[Original]
And I do not forget that, together with its watch-night services and its good resolutions, Victorian England used to wish you “A Merry Christmas and a Happy New Year.” Nowadays the formula is “A Happy Christmas and a Prosperous New Year.” It is a priggish, sophisticated change—a sort of shamefaced implication that there is something vulgar in being “merry.” There isn't. For my part, I do not want a Happy Christmas: I want a Merry Christmas. And I do not want a fat, prosperous New Year. I want a Happy New Year, which is a much better and more spiritual thing.
If, therefore, I do not pour contempt on the Victorian habit of making good resolutions, it is not because I share Malvolio's view that virtue is a matter of avoiding cakes and ale. And if I refuse to deride Victorian England because it went to watch-night services it is not because I think there is anything wrong in a dance at the Ritz. It is because, in the words of the old song, I think “It is good to be merry and wise.” I like a festival of foolishness and I like good resolutions, too. Why shouldn't I? Lewis Carrol's gift for mathematics was not less admirable because he made Humpty-Dumpty such a poor hand at doing sums in his head.
From this digression, madam, permit me to return to my good resolution. The thing that is the matter with you, I said, addressing myself on New Year's morning as I applied the lather before the shaving glass, is that you have a devil of impatience in you. I shouldn't call you an intolerant fellow, but I rather fear that you are an impulsive fellow. Perhaps to put the thing agreeably, I might say that your nervous reaction to events is a little too immediate. I don't want to be unpleasant, but I think you see what I mean. Do not suppose that I am asking you to be a cold-blooded, calculating person. God forbid. But it would do you no harm to wear a snaffle bar and a tightish rein—or, as we used to say in our Victorian England, to “count ten.” I accepted the criticism with approval.
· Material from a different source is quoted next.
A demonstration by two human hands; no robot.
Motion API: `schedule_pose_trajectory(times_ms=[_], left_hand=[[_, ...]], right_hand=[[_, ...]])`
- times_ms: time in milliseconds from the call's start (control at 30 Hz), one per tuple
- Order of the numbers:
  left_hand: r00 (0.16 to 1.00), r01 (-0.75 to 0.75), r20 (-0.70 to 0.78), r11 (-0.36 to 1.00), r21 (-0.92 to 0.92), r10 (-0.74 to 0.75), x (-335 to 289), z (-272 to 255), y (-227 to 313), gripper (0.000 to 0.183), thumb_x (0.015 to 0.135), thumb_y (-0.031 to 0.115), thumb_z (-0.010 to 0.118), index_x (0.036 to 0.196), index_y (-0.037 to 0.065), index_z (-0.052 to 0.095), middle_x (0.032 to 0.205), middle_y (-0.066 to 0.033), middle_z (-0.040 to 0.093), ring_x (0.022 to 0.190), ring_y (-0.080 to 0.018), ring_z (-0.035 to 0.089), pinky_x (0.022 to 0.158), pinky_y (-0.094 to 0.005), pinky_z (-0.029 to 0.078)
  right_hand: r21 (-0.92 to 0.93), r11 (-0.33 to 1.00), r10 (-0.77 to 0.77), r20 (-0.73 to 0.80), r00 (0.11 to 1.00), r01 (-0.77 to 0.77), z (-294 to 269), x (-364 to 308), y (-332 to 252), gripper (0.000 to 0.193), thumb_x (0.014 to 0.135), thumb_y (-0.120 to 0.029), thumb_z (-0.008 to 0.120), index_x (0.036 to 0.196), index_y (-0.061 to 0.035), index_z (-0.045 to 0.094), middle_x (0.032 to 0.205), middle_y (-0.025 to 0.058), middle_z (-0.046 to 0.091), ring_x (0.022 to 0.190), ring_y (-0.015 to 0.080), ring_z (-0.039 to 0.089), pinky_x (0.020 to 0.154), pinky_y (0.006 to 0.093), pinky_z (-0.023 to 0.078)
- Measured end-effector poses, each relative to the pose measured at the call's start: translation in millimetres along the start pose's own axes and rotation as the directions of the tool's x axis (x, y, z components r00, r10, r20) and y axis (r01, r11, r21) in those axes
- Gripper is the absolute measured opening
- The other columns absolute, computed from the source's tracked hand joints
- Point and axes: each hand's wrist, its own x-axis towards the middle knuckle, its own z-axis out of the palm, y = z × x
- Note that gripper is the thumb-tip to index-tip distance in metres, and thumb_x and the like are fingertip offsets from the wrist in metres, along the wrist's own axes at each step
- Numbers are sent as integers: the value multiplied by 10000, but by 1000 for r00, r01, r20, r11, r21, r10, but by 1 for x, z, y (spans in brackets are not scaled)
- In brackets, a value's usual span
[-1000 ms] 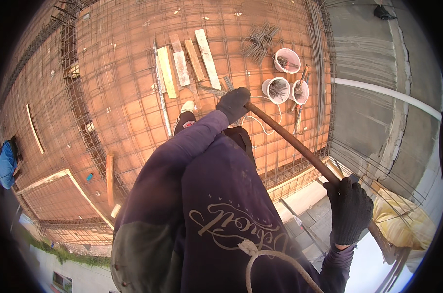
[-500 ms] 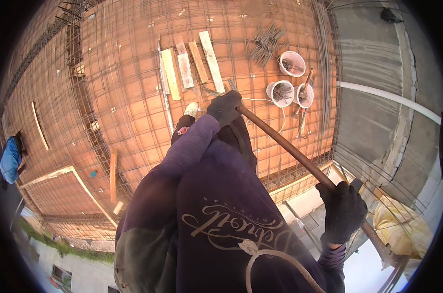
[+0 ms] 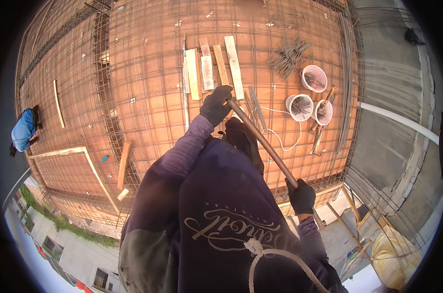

For though we do not like to hear of our failings from other people, that does not mean that we are unconscious of them. The more conscious we are of them, the less we like to hear of them from others and the more we hear of them from ourselves. So I said “Agreed. We will adopt 'Second thoughts' as our New Year policy and begin the campaign at once.”
And then came my letters—nice letters and nasty letters and indifferent letters, and among them one that, as Lancelot Gobbo would say, “raised the waters.” No, it was not one of those foolish, venomous letters which anonymous correspondents write to newspapers. They leave you cold. I might almost say that they cheer you up. They give you the comforting assurance that you cannot be very far wrong when persons capable of writing these letters disapprove of you. But this letter was different. As I read it I felt a flame of indignation surging up and demanding expression. And I seized a pen, and expressed it, and having done so, I said “Second thoughts,” and tore it up, and put the fragments aside, as the memorial of the first skirmish in the campaign. I do not expect to dwell on this giddy moral altitude long; perhaps in a week the old imperious impulse will have resumed full dominion. But it is good to have a periodical brush with one's habits, even if one knows one is pretty sure to go down in the second round. It serves at least as a reminder that we are conscious of our own imperfections as well as of the imperfections of others. And that, I think, is the case for our old Victorian habit of New Year's Day commandments.
I wrote another reply in the evening. It was quite pianissimo and nice.